Birds of Arizona: Glendale Recharge Ponds – Pt. 2

Note – If you missed part 1 of this story, you can find it here:

Birds of Arizona: Glendale Recharge Ponds – Pt. 1

As we continued our walk and circled around the pond, we came across several Cormorants sunning themselves. I usually associate these birds with shorelines, but they were probably just passing through.

cormorants

closer view of cormorants

As we returned to the parking area where our car was located, this Black Phoebe was sitting on top of a no fishing sign. It didn’t say he couldn’t catch flies!

Black Phoebe

The southern boundary of the recharge pond park, had a nice wide path for walkers and bikers.

walking path near parking area

Having had enough gnats and/or flies, we headed back to our car. We did not anticipate that a good number of the annoying recharge pond denizens would want to hitch a ride with use, but pack into the car they did.

The morning was moving on and the prime bird watching window was closing, so we decided to head to the Tres Rios Base & Meridian Wildlife Area which often attracts a variety of birds. Our GPS led us a bit off course, but we finally made it.

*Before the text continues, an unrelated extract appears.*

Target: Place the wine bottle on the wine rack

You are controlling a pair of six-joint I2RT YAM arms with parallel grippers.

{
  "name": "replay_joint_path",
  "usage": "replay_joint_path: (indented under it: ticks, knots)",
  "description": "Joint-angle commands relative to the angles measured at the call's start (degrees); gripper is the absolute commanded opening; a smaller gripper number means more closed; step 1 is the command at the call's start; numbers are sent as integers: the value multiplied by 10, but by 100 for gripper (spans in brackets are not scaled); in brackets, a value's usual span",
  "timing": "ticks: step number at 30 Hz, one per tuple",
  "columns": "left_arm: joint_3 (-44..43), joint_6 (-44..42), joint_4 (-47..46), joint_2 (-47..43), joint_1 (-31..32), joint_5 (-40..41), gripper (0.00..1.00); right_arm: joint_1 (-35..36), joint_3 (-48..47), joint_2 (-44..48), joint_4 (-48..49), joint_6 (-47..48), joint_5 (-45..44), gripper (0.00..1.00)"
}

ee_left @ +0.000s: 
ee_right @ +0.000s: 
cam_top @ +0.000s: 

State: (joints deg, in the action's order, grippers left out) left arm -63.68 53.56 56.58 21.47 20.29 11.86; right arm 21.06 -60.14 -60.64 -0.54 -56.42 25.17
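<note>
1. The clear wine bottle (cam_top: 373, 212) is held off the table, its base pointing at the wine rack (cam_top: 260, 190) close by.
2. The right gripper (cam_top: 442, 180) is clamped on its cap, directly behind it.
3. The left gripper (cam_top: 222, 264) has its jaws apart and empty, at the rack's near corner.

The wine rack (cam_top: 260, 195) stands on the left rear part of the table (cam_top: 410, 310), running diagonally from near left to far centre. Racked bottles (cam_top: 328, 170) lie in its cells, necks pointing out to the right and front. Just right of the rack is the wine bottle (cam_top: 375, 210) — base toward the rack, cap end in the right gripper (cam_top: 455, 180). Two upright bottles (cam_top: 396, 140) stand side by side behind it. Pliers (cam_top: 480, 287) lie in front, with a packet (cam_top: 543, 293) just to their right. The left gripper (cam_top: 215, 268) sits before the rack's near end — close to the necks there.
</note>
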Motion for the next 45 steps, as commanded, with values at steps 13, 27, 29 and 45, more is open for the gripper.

It is located very near the ISM Raceway, South Phoenix.

ISM Raceway, Phoenix

There was no event at the racetrack so parking was wide open. We parked along the side of the road and walked through the gate toward the river inlet.

Tres Rios Sign

While the water was not “raging,” it was moving well. Several people were fishing as we walked along the riverbank looking for birds.

Wide area of the river

We could see movement in the trees and we knew there were birds in the distance, but I am not skilled enough to be able to identify them by song. I would need a relatively good visual sighting to confidently ID a bird.

As we walked under the roadway overpass, we could see the Swallow nests

Swallow nests under the bridge

swallow nests under the bridge

I did spot another Phoebe waiting in the tall, dried grasses.

Phoebe waiting on a reed

Not having much success finding birds to identify, we decided to leave. As we made our way to the parking area, we spotted a Cormorant sunning on a partially submerged log.

Sunning Cormorant

He wasn’t alone long as a “buddy” also thought this would be a good location for sunning.

Second Cormorant heading for the perch

Two Cormorants sitting on the log

What is it they say about “birds of a feather?”

It was an interesting day and we enjoyed finally visiting the areas to see what they had to offer.

The Tres Rios Base & Meridian Wildlife Area hosts a number of events including nature awareness and bird watching opportunities. You can follow the along on their Facebook page to see what the upcoming functions offer.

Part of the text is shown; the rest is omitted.